Art as a Hedge Against Inflation?
For information only. Not intended as investment advice.
Ready for Inflation and Higher Interest Rates
"The unprecedented expansion of the money supply could make the '70s look benign" -Arthur Laffer
Wall Street Journal: June 11, 2009
The "Great Recession" of 2008 saw the creation of trillions of dollars which some insist will eventually result in inflation ...even hyperinflation. Inflation is an insidious process which results in the erosion of purchasing power of a given currency. During such times some investors turn toward "tangible assets" --things that have a physical substance and that can literally be touched-- because of the belief that they will retain their relative value in comparison to other things. Tangible assets might include real estate, vehicles, inventories, equipment, certain commodities (including precious metals) and collectibles (antiques, stamps, gems, precious metals.. and works of art).
Fine Art as an
Inflation Hedge? Here's what a few experts have to say.....
(Click the underlined titles to access each article in its' entirety)
Inflation Hedges That Pay Today
by Bob Rice- Alternative Investing May 17, 2013
"Now, you might think of art as a novel investment class, but many European aristocrats have preserved their wealth this way for generations. And art is much more enjoyable to have around the house than a pile of gold bars."
"Still and all, neither gold nor art pays a coupon.

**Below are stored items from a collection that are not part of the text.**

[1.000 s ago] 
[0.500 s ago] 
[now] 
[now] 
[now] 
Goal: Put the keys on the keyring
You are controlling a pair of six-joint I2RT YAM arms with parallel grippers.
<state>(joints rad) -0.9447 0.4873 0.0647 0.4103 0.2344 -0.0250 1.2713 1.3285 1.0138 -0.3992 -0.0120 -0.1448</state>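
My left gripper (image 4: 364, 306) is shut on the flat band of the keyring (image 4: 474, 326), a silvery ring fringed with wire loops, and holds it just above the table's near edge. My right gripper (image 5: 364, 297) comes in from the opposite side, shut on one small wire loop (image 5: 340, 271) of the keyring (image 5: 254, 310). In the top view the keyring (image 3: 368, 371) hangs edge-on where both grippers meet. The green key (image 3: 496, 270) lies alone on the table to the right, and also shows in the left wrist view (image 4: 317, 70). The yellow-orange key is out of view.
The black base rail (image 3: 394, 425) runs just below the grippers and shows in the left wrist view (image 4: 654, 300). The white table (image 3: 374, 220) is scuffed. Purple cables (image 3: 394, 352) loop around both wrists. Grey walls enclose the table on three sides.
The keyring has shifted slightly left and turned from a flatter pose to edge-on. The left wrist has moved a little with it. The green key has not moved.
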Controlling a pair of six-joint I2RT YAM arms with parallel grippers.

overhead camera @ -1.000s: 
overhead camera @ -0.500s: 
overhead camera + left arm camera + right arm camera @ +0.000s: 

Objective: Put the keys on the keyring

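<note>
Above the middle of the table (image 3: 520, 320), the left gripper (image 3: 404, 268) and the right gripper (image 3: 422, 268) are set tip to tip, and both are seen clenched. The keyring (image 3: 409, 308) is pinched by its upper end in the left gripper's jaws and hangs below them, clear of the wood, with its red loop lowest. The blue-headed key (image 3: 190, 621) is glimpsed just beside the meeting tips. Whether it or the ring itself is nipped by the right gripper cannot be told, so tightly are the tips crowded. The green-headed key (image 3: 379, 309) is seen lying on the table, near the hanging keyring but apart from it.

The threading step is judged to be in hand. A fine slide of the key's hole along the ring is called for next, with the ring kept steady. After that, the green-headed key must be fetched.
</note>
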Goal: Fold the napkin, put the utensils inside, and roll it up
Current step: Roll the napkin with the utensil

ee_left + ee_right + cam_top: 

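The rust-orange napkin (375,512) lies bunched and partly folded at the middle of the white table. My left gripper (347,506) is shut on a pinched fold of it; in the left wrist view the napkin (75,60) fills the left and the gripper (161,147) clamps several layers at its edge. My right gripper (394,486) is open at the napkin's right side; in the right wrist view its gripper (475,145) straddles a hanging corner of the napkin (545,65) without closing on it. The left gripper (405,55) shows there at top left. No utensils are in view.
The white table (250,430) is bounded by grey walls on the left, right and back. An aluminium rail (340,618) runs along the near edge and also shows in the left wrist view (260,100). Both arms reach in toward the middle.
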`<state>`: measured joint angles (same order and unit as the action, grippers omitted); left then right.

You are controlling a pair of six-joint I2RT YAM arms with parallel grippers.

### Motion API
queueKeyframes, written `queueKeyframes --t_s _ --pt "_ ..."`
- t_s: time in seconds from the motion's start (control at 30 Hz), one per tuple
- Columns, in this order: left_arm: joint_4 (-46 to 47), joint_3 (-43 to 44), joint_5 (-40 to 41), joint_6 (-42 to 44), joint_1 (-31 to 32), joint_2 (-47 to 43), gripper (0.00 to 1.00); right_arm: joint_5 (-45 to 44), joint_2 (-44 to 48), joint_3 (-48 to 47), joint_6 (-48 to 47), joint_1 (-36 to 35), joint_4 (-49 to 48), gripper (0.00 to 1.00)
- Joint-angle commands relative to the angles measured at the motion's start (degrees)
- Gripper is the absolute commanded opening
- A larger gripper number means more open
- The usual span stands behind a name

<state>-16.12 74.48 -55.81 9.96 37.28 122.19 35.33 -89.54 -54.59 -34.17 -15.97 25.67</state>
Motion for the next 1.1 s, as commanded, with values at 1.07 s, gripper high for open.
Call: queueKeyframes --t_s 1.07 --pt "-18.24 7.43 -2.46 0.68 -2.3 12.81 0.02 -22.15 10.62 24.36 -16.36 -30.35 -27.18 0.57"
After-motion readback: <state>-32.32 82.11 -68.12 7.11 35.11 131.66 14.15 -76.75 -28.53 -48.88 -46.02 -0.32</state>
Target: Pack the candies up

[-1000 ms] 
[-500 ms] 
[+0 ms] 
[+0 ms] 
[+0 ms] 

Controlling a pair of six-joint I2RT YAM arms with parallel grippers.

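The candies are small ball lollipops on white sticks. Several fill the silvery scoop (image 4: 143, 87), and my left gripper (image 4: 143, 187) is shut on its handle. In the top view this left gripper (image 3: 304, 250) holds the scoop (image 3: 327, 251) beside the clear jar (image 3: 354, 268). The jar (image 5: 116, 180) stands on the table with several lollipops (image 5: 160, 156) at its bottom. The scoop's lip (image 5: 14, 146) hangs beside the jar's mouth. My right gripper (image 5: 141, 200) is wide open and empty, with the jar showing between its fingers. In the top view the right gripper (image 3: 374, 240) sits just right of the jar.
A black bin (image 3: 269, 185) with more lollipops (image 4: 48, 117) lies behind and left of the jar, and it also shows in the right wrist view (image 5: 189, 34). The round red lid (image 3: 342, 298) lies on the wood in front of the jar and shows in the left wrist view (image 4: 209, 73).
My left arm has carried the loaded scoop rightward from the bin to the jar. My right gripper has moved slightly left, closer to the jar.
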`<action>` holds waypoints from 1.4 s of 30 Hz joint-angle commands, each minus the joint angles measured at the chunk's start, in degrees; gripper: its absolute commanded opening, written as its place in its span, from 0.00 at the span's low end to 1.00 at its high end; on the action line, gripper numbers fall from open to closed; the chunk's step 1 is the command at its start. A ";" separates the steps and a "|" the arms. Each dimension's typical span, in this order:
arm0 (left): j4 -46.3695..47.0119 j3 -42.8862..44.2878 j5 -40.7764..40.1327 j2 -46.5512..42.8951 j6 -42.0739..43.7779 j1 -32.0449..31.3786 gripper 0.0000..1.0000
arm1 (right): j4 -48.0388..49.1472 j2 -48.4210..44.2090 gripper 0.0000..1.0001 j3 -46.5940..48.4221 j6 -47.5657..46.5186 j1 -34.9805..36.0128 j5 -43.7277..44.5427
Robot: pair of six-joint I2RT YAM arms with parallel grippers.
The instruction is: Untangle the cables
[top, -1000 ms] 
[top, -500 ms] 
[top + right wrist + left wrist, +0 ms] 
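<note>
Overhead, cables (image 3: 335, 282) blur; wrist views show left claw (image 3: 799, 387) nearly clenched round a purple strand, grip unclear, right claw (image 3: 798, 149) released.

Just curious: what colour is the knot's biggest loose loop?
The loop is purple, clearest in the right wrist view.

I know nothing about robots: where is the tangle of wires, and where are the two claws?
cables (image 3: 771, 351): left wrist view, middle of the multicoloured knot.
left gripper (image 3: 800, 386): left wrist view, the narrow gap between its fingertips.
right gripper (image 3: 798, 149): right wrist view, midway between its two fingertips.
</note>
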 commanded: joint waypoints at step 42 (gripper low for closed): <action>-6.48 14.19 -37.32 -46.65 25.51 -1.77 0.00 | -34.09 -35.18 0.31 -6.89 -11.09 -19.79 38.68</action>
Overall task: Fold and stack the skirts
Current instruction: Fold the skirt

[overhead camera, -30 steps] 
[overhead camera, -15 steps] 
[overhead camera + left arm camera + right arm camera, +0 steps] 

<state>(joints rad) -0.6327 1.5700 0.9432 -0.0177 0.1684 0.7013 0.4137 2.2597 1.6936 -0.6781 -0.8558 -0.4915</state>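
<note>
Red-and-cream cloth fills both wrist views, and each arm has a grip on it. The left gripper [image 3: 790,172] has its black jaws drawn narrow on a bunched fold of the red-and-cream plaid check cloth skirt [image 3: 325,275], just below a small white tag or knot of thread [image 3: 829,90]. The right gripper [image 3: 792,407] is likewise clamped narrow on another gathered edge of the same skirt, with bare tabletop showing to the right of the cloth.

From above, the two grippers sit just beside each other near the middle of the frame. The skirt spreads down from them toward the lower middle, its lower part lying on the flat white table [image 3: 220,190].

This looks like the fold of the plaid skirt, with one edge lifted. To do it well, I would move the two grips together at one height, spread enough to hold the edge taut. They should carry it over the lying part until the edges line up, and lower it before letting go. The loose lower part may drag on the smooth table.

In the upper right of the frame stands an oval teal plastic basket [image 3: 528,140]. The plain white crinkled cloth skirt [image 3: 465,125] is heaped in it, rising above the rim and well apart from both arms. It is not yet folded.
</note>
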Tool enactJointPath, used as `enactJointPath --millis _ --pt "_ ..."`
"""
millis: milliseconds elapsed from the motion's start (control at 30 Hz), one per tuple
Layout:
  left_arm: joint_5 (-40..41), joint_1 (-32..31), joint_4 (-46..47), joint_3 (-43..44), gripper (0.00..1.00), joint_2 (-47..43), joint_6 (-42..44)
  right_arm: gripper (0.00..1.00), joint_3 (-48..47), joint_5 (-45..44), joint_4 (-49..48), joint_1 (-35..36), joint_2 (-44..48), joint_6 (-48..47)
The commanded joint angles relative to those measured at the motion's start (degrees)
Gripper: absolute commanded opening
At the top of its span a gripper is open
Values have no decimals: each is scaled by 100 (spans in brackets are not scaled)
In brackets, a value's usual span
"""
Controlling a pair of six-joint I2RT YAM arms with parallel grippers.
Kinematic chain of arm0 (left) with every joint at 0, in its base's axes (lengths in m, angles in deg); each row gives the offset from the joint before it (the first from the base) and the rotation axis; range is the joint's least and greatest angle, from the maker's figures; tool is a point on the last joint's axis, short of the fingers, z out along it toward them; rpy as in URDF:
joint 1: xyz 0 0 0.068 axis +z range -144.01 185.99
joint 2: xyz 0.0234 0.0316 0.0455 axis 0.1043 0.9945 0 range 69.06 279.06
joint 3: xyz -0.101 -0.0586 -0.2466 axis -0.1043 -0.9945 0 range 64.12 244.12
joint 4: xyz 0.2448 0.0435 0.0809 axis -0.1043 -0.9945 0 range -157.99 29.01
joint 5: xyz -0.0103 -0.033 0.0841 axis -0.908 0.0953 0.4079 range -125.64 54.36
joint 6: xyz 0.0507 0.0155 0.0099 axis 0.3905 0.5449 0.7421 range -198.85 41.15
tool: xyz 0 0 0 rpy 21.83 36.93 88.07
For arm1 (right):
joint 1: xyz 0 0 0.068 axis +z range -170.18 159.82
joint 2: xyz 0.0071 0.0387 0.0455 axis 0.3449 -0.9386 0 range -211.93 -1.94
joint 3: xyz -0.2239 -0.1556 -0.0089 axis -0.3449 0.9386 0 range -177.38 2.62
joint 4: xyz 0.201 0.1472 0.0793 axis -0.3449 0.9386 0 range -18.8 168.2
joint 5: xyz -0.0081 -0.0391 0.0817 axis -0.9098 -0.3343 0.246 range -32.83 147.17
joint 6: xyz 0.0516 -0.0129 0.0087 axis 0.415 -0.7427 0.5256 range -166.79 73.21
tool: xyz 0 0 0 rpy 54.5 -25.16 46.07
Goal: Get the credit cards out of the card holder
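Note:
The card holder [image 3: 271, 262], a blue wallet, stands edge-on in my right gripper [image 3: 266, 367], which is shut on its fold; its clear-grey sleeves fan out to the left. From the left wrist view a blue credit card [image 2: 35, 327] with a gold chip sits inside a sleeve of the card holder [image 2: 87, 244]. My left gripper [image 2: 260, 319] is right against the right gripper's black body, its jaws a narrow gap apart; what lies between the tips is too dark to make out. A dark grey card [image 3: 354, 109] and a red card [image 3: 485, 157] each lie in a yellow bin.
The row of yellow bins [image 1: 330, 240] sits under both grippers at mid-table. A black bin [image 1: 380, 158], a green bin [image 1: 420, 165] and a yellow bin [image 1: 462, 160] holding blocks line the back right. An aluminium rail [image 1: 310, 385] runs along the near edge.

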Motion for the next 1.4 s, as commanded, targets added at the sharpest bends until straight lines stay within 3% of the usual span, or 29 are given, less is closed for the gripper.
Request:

On one level, the benefits of that are entirely obvious. On another, theyre more subtle. Thats because, as likely as inflation appears, there still remain powerful deflationary pressures, too (which is why all that money printing is going on, after all). And a great antidote to deflation is current income: so investing in real assets that also provide yield is a double-purpose move."
The Art of Investing in Art
By Kyle Sommer- 2012
"Art has long been considered an "investment of passion" that not only offers aesthetic utility but the potential of economic benefit. Only recently, however, has art been viewed through the lens of modern portfolio theory and considered a potential alternative investment as part of a portfolio of assets. Though research continues to shed more light on what has been historically an opaque market, studies show that art can offer long-term return potential that is uncorrelated with other asset classes."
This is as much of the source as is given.